Killin graduated from Falcon High School and then served as a paratrooper in the U.S. Army, reaching the rank of captain and deploying as part of peacekeeping missions in the Balkans. Her military career spanned from 1995 to 2003. She’s also a graduate of the Georgetown University Law Center.

Before going to work for Emhoff in 2023, Killin had been chief of staff for U.S. Rep. Marie Gluesenkamp Pérez and then-U.S. Reps. Carolyn Maloney and Donna Shalala. She also served as an aide for then-U.S. Sens. Bill Nelson and Tom Carper and was a lobbyist for USAA.

During her White House tenure, Killin’s title included deputy assistant to President Joe Biden.

Second gentleman Doug Emhoff, right, with his chief of staff, Jessica Killin, center, on the pickleball courts on Day 12 of the Miami Open at Hard Rock Stadium on March 27, 2024, in Miami Gardens, Florida. (SMG via ZUMA Press Wire)
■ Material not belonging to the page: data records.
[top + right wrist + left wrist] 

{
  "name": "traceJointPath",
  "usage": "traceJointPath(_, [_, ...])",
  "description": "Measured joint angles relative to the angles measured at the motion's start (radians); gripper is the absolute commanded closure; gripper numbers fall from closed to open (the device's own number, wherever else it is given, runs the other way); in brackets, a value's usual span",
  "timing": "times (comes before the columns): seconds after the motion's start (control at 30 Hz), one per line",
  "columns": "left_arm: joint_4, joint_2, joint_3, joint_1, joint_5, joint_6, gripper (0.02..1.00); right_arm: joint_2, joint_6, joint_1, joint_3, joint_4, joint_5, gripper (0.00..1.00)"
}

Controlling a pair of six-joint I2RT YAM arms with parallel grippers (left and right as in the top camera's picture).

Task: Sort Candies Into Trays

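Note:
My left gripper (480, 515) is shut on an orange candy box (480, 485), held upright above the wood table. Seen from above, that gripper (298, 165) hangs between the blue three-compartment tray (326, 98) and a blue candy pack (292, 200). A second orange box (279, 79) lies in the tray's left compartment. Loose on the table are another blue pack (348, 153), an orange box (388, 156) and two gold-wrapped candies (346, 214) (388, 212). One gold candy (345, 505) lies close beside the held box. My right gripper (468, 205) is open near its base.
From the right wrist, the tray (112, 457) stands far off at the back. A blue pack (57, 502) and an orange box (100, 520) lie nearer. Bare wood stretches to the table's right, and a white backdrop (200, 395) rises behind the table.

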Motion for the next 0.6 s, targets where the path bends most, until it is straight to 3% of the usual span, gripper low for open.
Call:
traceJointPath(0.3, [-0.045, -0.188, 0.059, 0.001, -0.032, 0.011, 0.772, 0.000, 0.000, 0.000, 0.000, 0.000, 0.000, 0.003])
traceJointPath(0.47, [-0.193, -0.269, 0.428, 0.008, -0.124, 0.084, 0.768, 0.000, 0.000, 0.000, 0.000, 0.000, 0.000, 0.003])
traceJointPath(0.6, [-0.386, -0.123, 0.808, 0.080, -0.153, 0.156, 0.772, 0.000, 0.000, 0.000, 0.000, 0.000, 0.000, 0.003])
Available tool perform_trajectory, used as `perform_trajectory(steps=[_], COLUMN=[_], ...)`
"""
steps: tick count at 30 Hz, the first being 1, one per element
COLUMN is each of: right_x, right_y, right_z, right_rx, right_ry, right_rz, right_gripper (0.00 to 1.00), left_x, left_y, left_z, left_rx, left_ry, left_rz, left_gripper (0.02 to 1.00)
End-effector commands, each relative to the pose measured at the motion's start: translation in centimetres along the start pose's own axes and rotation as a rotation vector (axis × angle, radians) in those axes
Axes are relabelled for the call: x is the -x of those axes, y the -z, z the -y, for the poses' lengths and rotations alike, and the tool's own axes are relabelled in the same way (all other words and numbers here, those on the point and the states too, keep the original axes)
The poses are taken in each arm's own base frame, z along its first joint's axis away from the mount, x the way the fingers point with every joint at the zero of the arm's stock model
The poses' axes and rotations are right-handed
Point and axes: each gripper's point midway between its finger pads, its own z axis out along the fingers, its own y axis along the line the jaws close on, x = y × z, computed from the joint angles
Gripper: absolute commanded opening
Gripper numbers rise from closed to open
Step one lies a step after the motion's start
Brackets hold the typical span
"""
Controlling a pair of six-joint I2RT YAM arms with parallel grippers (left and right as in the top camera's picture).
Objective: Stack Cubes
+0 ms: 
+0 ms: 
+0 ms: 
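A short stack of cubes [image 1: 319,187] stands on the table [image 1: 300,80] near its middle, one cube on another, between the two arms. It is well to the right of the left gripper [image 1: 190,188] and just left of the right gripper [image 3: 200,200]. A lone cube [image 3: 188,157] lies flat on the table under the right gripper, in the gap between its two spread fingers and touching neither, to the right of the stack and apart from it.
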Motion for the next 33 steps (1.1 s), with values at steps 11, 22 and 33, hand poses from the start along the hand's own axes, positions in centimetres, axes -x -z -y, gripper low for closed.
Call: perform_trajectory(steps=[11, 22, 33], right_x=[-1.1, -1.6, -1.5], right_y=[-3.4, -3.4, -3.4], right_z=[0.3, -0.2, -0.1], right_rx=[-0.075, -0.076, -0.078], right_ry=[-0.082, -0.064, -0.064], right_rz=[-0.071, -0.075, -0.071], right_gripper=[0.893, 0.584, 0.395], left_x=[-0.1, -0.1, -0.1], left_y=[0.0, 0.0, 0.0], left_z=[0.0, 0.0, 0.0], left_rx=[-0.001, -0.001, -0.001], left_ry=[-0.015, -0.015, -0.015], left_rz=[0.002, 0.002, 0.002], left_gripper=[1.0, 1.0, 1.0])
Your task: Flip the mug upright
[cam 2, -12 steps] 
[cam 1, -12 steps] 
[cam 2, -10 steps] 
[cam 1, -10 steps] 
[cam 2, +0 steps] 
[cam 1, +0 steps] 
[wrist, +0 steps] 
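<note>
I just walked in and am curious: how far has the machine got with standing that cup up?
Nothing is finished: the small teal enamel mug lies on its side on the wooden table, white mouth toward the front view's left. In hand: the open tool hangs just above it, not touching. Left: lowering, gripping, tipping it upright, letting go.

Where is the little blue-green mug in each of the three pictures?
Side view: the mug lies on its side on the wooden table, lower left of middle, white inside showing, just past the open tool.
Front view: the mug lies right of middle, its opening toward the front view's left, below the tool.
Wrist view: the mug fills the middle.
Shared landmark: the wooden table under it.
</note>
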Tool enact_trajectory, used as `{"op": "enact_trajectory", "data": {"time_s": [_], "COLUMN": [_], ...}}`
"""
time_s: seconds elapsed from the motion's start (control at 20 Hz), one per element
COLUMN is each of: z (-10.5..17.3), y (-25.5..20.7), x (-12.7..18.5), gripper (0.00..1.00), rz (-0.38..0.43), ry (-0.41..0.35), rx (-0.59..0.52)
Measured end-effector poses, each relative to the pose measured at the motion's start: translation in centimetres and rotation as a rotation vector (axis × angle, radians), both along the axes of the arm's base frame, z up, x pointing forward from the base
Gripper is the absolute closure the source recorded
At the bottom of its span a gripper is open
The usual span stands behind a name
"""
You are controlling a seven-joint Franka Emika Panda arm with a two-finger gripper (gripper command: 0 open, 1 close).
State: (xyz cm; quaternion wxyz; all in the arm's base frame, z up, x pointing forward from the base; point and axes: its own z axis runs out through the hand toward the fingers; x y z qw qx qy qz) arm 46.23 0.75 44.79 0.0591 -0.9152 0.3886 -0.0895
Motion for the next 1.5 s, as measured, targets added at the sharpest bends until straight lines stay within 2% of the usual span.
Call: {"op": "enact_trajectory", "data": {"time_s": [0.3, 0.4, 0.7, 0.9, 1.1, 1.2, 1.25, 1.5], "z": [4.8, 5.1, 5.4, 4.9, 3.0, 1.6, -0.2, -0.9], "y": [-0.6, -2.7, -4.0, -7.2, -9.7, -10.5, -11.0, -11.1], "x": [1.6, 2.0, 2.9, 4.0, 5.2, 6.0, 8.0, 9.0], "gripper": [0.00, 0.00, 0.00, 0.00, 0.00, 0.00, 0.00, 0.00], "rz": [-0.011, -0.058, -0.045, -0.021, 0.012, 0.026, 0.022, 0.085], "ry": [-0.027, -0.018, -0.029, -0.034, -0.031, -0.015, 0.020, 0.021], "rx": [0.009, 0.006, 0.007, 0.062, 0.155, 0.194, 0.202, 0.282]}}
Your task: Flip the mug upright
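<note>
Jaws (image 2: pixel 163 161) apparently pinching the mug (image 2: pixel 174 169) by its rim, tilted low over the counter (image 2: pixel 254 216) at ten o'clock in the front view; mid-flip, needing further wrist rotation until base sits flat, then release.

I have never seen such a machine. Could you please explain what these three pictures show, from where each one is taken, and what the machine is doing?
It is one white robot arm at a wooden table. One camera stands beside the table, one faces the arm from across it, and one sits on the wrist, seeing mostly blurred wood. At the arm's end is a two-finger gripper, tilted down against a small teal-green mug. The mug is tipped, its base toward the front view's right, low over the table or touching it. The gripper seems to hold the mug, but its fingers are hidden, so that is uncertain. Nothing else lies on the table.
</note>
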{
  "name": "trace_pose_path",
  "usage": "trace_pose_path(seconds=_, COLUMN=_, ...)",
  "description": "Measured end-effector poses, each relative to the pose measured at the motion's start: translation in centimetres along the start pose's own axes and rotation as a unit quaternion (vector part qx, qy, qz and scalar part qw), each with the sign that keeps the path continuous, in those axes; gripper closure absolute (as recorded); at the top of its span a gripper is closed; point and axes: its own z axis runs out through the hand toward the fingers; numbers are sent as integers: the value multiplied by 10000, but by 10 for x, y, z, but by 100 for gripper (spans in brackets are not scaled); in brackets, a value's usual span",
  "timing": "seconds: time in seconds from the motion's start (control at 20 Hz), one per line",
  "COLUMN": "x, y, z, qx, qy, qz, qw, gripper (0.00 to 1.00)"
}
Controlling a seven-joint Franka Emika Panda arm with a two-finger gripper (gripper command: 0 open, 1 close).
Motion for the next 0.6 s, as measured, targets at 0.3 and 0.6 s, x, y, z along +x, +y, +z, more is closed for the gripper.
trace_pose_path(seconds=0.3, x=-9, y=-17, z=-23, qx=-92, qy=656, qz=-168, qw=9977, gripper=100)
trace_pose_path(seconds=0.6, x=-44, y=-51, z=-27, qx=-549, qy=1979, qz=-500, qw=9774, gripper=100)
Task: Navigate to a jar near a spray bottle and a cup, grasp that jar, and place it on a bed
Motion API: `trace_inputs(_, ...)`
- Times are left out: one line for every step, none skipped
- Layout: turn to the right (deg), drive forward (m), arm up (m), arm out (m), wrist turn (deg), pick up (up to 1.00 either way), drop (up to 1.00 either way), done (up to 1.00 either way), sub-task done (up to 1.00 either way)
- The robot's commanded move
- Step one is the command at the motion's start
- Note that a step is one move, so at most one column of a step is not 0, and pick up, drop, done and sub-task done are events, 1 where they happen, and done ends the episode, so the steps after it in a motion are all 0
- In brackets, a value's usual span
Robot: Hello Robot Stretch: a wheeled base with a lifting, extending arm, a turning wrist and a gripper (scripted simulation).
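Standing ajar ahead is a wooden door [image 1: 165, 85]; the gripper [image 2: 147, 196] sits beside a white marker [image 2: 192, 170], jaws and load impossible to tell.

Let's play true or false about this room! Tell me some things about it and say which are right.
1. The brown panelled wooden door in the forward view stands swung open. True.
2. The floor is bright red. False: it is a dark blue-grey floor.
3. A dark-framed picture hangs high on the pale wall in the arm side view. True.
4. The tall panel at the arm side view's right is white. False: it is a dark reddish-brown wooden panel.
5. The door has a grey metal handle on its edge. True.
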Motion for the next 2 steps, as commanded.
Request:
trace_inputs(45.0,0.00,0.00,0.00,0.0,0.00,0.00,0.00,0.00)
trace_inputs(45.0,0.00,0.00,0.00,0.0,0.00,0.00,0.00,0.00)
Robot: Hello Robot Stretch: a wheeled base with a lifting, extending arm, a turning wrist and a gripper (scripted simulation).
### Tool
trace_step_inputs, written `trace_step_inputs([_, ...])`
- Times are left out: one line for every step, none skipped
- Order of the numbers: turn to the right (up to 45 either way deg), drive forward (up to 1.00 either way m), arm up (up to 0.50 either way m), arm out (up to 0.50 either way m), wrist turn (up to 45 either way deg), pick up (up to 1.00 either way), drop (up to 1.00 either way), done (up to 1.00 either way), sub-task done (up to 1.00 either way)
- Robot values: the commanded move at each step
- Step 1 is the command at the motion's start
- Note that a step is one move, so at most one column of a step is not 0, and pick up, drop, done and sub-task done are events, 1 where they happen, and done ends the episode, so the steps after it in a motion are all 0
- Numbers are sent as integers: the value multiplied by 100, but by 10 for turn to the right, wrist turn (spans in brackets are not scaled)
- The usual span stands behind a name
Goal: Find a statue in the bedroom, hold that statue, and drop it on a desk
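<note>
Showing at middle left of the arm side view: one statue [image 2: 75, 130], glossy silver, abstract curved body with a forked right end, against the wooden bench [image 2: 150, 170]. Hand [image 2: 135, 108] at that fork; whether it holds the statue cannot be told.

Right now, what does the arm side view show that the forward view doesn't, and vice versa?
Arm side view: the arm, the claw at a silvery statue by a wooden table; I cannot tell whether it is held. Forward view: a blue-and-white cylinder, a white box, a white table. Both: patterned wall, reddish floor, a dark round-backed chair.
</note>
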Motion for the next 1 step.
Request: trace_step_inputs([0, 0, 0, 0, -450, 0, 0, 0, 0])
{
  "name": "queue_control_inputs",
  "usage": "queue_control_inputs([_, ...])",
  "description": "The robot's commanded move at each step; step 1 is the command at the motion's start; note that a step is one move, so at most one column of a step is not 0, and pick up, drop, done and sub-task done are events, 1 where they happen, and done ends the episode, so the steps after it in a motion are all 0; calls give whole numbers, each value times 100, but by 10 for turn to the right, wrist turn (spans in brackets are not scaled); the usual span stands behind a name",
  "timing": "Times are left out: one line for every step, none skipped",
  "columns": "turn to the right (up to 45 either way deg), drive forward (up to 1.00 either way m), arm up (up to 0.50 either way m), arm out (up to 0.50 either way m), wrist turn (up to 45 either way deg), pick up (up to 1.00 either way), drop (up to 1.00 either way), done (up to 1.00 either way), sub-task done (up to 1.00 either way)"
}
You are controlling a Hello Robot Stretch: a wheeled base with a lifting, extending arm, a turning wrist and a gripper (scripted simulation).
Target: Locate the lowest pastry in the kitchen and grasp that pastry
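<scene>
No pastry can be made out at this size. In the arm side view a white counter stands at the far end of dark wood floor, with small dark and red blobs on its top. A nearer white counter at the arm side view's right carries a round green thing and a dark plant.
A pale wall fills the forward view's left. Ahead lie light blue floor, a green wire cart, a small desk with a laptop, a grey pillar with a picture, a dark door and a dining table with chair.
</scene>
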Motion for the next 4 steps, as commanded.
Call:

The 5th District, which Killin returned to in June, has been reliably Republican since it was created in the early 1970s. But Democrats believe it is trending toward becoming a battleground district. 

Recent election results in the district suggest as much.

In 2016, then-U.S. Rep. Doug Lamborn won the district by 31 percentage points. By 2022, his margin of victory had shrunk to 16 percentage points.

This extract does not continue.